Whitehead, William, 1931-2018 : Born in Regina, William Whitehead graduated from the University of Saskatchewan in 1955. After moving to Toronto in 1957, he worked as an actor with the Stratford Festival, the Canadian Players, the Crest Theatre and the Red Barn Theatre. During this time, he met the actor and aspiring writer Timothy Findley, with whom he had a long relationship, ending only with Findley's death in 2002.
Whitehead began his career as a documentary writer and broadcaster in the mid-1960s and has been associated with CBC radio's Ideas and CBC television's The Nature of Things and Man at the Centre. During the 1970s, he wrote scripts for a CBC television film series for teenagers called Drop In, and three CBC television specials on Canadian history called Images of Canada. Among other projects, he contributed to CBC's series A Planet For the Taking in the early 1980s. His work has also included scripts for the NFB and TV Ontario, as well as some political speechwriting.
Whitehead has won a number of awards for his work, including an ACTRA award for The National Dream (1975, with Timothy Findley), a Monaco Film Festival award for The Nature of Things (1975), and Ohio Awards for The Octagonal Approach to Spiders (1965) and Dimensions in Science (1976).

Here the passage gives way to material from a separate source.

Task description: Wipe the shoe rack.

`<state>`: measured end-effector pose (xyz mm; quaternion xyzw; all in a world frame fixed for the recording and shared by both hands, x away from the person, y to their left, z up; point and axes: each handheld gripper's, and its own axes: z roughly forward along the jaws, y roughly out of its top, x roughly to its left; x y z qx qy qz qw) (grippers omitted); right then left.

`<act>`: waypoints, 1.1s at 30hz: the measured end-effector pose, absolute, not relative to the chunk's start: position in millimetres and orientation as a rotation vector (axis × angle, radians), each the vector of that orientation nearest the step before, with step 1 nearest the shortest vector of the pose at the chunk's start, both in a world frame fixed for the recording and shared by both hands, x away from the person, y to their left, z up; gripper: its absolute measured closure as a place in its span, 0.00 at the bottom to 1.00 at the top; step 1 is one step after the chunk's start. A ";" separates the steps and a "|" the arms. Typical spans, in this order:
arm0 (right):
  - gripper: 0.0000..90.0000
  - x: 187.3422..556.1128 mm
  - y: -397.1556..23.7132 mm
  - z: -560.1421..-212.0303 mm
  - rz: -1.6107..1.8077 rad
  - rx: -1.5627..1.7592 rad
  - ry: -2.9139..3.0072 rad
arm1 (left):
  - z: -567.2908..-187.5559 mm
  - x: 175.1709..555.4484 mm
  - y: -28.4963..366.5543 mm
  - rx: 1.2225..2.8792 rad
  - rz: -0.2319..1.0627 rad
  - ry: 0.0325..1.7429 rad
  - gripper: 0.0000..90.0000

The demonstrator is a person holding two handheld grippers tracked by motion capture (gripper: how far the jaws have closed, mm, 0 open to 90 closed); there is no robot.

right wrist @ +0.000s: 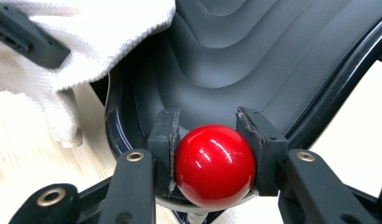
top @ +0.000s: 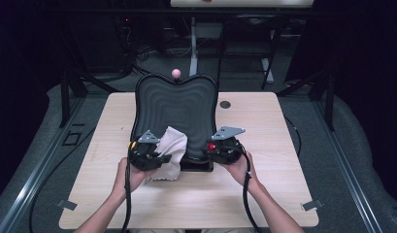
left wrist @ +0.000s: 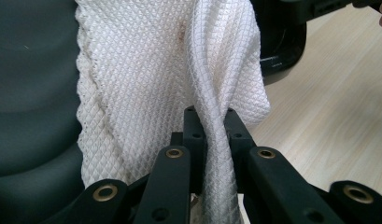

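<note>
While the wooden table (top: 264, 141) carries everything, the biggest piece on it is the dark ridged tray (top: 179, 104), a heart-shaped thing with a pink knob (top: 176, 73) at its far edge. Draped over its near left corner lies the white waffle-weave cloth (top: 173, 145), and the left gripper (left wrist: 209, 126) has its jaws pinched tight on a gathered fold of it. At the tray's near right corner, the right gripper (right wrist: 209, 135) is clamped on the red ball (right wrist: 214, 163), pads against both sides. My worry is that glossy ball: it looks slick, and a loosened squeeze or a jerk could squirt it free. A hard tug on the cloth might also drag the tray.
</note>
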<state>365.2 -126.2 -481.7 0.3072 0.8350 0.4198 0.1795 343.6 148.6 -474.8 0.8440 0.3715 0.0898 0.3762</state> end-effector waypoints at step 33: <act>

Findley, Timothy, 1930-2002 : Timothy Findley was born and educated in Toronto, Ontario. His first career was as an actor, and he worked at Stratford Festival during its opening season, 1953, before moving to London, England, to study at the Central School of Speech and Drama. Between 1953 and 1956, Findley toured in Europe and North America and it was during this time that he began writing. Upon his return to Canada, he worked in radio, television and the theatre before taking up writing full-time in 1962. Findley's involvement with radio and television continued, however, and he wrote many documentaries and plays, some in collaboration with his companion William Whitehead. These co-authored scripts include the CBC series The National Dream, 1974, and Dieppe 1942, 1979. Findley also wrote many of the episodes for The White Oaks of Jalna, 1971-1972.
Findley's first novel, published in 1967, was The Last of the Crazy People (re-issued in 1983). This was followed by The Butterfly Plague (1969; rev. 1986). After a hiatus of several years, Findley published a string of critically acclaimed and best-selling novels, including The Wars (winner of the Governor-General's Award in 1977), Famous Last Words (1981), Not Wanted On the Voyage (1984), The Telling of Lies (1986; winner of an Edgar Award from the Mystery Writers of America), Headhunter (1993; winner of the City of Toronto Book Award), The Piano Man's Daughter (1995), You Went Away (1996), Pilgrim (1999), and Spadework (2001).
Findley is also the author of the plays Can You See Me Yet? (1976), John A.-Himself (1979), The Stillborn Lover (1993), The Trials of Ezra Pound (1990, 1995), and Elizabeth Rex (2000, winner of the Governor General's literary award for drama). Three collections of his short stories have been published: Dinner Along the Amazon (1984), Stones (1988, winner of the Ontario Trillium Prize), and Dust to Dust (1997). The Wars was made into a film, directed by Robin Phillips, in 1983 and Not Wanted on the Voyage was made into a play in 1992. Two non-fiction works were published by Timothy Findley as well: Inside Memory: Pages from a Writer's Notebook (1990,) based on Findley's journals and notebooks; and From Stone Orchard (1998), a collection of articles Findley wrote for Harrowsmith Magazine, based on his experiences with William Whitehead at their farm near Cannington, Ontario. In the mid-1990s, Timothy Findley and William Whitehead sold their farm and moved to Stratford, Ontario and to a second home in the south of France near Cotignac, where Timothy Findley died at age 71 on June 20, 2002.